Chapter 3 Data
We will overview of the main data storage objects in base R, including their creation, indexing and key characteristics.
Note that: in each data point is considered to be a vector which can have mode, numeric, character, logical.
Data.Type | Creation | Indexing | Characteristics |
---|---|---|---|
Vector | c(1,2,3) | [1] | Homogeneous, 1D |
List | list(1, ‘A’) | [[1]], [1] | Heterogeneous, mutable |
Matrix | matrix(1:9,3,3) | [row, col] | Homogeneous, 2D |
Data Frame | data.frame() | [row, col], $col | Heterogeneous, 2D |
Factor | factor(c(‘A’,‘B’)) | [1], levels() | Categorical, levels |
Array | array(1:12, c(3,2,2)) | [row,col,dim] | Homogeneous, multi-dimensional |
3.1 Vector
The vector is the fundamental data type in R. In R, there is no concept of scalar. It is considered to be length 1 vector.
3.1.3 Key Characteristics
- Homogeneous (all elements must be of the same type)
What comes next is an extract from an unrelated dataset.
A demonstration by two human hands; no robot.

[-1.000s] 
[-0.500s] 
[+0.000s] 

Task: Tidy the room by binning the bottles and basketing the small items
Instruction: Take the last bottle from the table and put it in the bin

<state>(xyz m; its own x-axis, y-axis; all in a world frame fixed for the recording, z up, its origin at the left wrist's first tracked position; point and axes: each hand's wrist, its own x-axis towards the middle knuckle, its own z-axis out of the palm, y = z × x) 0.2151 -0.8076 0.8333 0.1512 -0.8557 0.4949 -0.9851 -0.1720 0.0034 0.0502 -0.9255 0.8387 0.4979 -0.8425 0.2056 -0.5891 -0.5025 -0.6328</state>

x <- c(44,55,66) # creating
x[2] # Indexing
x[1:2] # Indexing
x <- c(x,x,2*x)
x
length(x) # length of x
y <- vector(length=3)
y
y[1] <-2 # once an integer is inserted everything else becomes 0 (integer)
typeof(y) # to check the vector type
y[3] <- 'A'
typeof(y) # once a character is inserted everything else becomes the character type
For numeric values, there are integer and double.
x <- 10.0; typeof(x)
y <- 10L; typeof(y)
In R, explicitly declaring the ‘integer’ type (using L at the end) can be beneficial in certain scenarios even though R defaults to double for numbers. Here is why you might want to declare integer explicitly:
### 1. Momory efficiency
object.size(x) # R has some overhead
object.size(y) # same overhead, but matter in large datasets
### 2. Performance Optimization
##### integers use less computational power
ii <- as.integer(1:1e7)
dd <- as.numeric(1:1e7)
system.time(mean(ii))
system.time(mean(dd))
system.time(sd(ii))
system.time(sd(dd))
Let’s check the Recycling property of vectors in R
c(1,2,3) + c(3,4,5)
c(1,2,3) + c(3,4,5,6) # with warning
c(1,2,3) + c(3,4,5,6,7) # with warning
c(1,2,3) + c(3,4,5,6,7,8)
c(1,2,3) + 5
c(1,2,3) * c(3,4,5)
c(1,2,3) * c(3,4,5,6) # with warning
c(1,2,3) * c(3,4,5,6,7) # with warning
c(1,2,3) * c(3,4,5,6,7,8)
c(1,2,3) * 5
So R automatically recycles or repeats the shorter vector, until it is long enough to match the longer one. Same rule applies to other operators.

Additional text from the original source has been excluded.